» Exercise aim
In how many lines of the data below does the word "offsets" appear? Reply with the number and nothing more.

» Source records
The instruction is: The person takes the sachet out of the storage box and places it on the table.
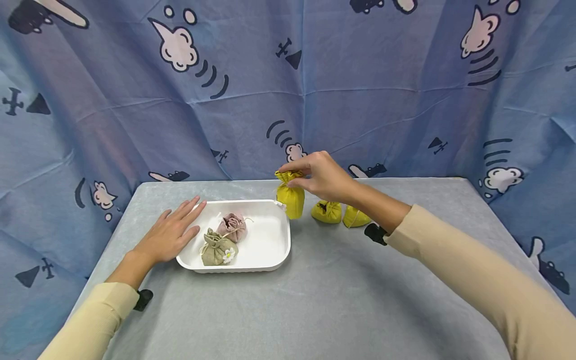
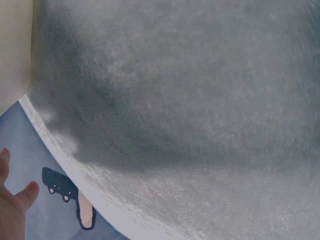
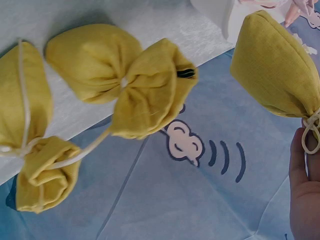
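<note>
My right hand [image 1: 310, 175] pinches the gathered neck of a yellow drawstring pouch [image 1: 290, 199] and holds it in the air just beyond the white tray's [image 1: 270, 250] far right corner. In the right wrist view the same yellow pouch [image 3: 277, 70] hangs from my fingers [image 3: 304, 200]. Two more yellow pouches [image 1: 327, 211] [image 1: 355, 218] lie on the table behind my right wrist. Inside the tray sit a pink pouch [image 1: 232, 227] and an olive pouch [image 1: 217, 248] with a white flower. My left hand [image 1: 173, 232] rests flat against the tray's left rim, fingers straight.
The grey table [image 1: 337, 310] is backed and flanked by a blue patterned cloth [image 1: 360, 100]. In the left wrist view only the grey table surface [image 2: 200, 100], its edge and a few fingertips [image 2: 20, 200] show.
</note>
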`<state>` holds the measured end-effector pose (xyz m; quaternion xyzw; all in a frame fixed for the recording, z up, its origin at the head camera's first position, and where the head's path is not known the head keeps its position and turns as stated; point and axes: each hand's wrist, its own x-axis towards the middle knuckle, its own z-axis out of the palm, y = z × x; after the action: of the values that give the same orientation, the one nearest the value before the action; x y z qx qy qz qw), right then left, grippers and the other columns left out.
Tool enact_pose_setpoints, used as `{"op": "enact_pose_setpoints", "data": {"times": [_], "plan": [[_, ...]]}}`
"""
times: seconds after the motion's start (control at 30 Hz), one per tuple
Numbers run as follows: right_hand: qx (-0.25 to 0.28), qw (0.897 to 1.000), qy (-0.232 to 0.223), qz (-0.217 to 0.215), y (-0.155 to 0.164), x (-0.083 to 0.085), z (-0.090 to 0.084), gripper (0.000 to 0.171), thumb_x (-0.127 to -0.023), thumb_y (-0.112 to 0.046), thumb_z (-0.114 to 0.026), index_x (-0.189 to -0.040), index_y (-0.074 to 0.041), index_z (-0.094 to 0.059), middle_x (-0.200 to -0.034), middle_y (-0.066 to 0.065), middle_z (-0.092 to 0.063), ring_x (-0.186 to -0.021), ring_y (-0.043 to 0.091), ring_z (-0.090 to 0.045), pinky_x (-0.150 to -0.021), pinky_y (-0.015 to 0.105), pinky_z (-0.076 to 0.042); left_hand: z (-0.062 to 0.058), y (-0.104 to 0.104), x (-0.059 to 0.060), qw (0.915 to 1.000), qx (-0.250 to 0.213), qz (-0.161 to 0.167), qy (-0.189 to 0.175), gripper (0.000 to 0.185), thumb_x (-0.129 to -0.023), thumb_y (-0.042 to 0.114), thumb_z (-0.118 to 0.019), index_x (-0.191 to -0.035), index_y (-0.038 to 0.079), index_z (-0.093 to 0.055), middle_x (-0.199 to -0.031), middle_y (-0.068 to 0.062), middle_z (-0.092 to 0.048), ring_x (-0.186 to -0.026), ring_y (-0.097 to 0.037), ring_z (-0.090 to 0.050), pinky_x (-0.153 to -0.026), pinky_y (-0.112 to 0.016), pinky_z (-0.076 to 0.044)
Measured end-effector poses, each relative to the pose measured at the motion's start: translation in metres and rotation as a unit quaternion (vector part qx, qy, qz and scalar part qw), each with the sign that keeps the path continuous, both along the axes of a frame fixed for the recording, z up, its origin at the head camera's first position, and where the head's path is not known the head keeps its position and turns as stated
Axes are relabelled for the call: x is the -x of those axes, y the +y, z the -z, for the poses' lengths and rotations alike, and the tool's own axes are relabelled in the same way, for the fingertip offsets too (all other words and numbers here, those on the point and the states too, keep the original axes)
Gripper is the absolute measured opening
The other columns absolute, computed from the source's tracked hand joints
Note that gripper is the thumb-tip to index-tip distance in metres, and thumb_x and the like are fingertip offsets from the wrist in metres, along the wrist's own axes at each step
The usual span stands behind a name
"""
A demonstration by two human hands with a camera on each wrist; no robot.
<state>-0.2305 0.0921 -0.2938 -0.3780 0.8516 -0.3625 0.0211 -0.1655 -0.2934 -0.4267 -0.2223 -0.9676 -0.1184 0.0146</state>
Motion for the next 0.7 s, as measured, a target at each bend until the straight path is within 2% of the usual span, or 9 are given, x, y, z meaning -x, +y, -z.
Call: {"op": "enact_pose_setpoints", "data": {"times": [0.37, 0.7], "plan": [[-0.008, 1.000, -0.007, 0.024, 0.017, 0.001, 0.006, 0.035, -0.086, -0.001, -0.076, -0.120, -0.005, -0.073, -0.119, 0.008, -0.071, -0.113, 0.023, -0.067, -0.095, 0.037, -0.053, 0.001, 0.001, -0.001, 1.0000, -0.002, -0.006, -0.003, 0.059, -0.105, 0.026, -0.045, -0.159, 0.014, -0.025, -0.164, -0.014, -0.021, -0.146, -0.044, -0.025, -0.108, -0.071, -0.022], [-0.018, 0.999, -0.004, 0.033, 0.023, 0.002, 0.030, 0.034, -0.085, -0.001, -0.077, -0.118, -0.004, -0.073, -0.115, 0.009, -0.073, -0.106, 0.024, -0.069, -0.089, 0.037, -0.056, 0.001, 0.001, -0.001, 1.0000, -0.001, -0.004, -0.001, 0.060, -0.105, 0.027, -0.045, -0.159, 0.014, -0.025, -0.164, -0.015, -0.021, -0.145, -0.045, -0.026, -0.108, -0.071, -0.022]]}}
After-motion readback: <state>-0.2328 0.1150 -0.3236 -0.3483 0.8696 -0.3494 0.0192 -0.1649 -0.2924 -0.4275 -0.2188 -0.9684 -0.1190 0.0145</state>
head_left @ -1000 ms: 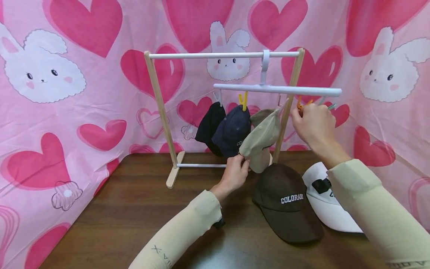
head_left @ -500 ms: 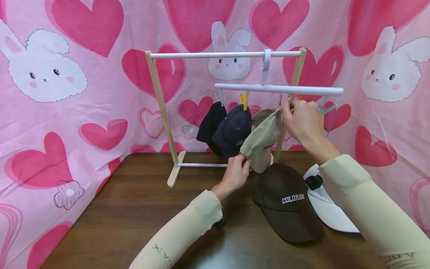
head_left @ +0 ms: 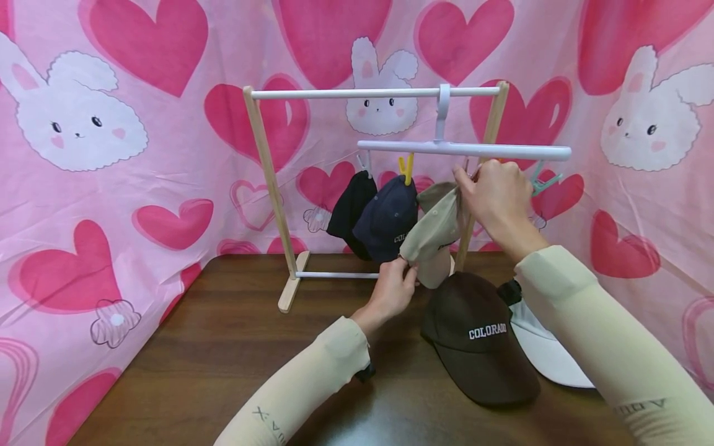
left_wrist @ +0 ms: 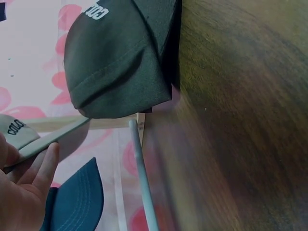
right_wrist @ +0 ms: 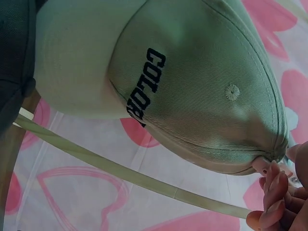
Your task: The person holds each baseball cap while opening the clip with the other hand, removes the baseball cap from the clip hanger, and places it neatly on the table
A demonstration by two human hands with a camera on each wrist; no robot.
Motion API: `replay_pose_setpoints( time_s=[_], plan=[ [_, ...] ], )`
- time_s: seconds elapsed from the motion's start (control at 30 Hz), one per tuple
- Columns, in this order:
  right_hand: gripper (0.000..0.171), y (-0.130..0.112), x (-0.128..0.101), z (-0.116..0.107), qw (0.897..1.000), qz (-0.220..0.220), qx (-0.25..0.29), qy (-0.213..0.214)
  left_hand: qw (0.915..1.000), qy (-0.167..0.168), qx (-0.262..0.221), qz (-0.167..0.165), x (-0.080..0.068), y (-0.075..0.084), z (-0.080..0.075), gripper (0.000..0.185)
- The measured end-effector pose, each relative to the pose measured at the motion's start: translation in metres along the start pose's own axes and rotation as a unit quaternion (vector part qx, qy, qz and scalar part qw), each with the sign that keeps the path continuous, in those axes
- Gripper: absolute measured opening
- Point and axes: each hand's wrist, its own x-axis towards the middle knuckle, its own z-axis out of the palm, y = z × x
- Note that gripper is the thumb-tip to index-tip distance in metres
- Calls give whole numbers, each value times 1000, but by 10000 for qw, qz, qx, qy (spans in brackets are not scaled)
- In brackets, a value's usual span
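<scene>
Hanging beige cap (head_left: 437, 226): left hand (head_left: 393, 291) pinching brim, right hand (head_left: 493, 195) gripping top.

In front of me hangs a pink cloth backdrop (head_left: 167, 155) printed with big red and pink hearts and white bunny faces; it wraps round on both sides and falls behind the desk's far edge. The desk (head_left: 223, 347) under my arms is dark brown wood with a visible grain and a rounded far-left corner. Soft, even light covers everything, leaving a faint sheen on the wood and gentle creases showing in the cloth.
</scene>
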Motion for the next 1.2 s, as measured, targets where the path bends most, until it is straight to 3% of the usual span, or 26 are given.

» Response below
2